Ring-builder
Use the swift-ring-builder utility to build and manage rings. This
utility assigns partitions to devices and writes an optimized
Python structure to a gzipped, serialized file on disk for
transmission to the servers. The server processes occasionally
check the modification time of the file and reload in-memory
copies of the ring structure as needed. If you use a slightly
older version of the ring, one of the three replicas for a
partition subset will be incorrect because of the way the
ring-builder manages changes to the ring. You can work around
this issue.
The ring-builder also keeps its own builder file with the
ring information and additional data required to build future
rings. It is very important to keep multiple backup copies of
these builder files. One option is to copy the builder files
out to every server while copying the ring files themselves.
Another is to upload the builder files into the cluster
itself. If you lose the builder file, you have to create a new
ring from scratch. Nearly all partitions would be assigned to
different devices and, therefore, nearly all of the stored
data would have to be replicated to new locations. So,
recovery from a builder file loss is possible, but data would
be unreachable for an extended time.
Ring data structure
The ring data structure consists of three top level
fields: a list of devices in the cluster, a list of lists
of device ids indicating partition to device assignments,
and an integer indicating the number of bits to shift an
MD5 hash to calculate the partition for the hash.
Partition assignment list
This is a list of array('H') of
devices ids. The outermost list contains an
array('H') for each replica. Each
array('H') has a length equal to
the partition count for the ring. Each integer in the
array('H') is an index into the
above list of devices. The partition list is known
internally to the Ring class as
_replica2part2dev_id.
So, to create a list of device dictionaries assigned to
a partition, the Python code would look like:
devices = [self.devs[part2dev_id[partition]] for
part2dev_id in self._replica2part2dev_id]
That code is a little simplistic because it does not
account for the removal of duplicate devices. If a ring
has more replicas than devices, a partition will have more
than one replica on a device.
array('H') is used for memory
conservation as there may be millions of
partitions.
Replica counts
To support the gradual change in replica counts, a ring
can have a real number of replicas and is not restricted
to an integer number of replicas.
A fractional replica count is for the whole ring and not
for individual partitions. It indicates the average number
of replicas for each partition.
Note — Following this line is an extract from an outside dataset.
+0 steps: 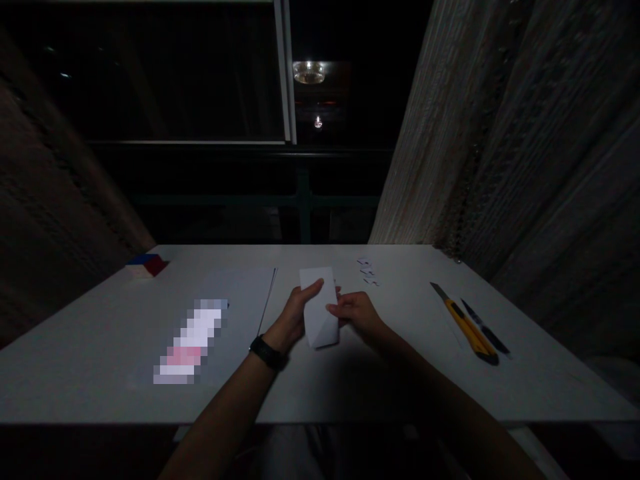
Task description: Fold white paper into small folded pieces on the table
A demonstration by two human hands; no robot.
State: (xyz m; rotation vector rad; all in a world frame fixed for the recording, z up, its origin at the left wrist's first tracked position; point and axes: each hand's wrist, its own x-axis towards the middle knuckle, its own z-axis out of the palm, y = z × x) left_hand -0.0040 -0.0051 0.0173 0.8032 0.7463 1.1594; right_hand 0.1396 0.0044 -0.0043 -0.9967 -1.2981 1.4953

For example, a replica
count of 3.2 means that 20 percent of partitions have four
replicas and 80 percent have three replicas.
The replica count is adjustable.
Example:
$ swift-ring-builder account.builder set_replicas 4
$ swift-ring-builder account.builder rebalance
You must rebalance the replica ring in globally
distributed clusters. Operators of these clusters
generally want an equal number of replicas and regions.
Therefore, when an operator adds or removes a region, the
operator adds or removes a replica. Removing unneeded
replicas saves on the cost of disks.
You can gradually increase the replica count at a rate
that does not adversely affect cluster performance.
For example:
$ swift-ring-builder object.builder set_replicas 3.01
$ swift-ring-builder object.builder rebalance
<distribute rings and wait>...
$ swift-ring-builder object.builder set_replicas 3.02
$ swift-ring-builder object.builder rebalance
<creatdistribute rings and wait>...
Changes take effect after the ring is rebalanced.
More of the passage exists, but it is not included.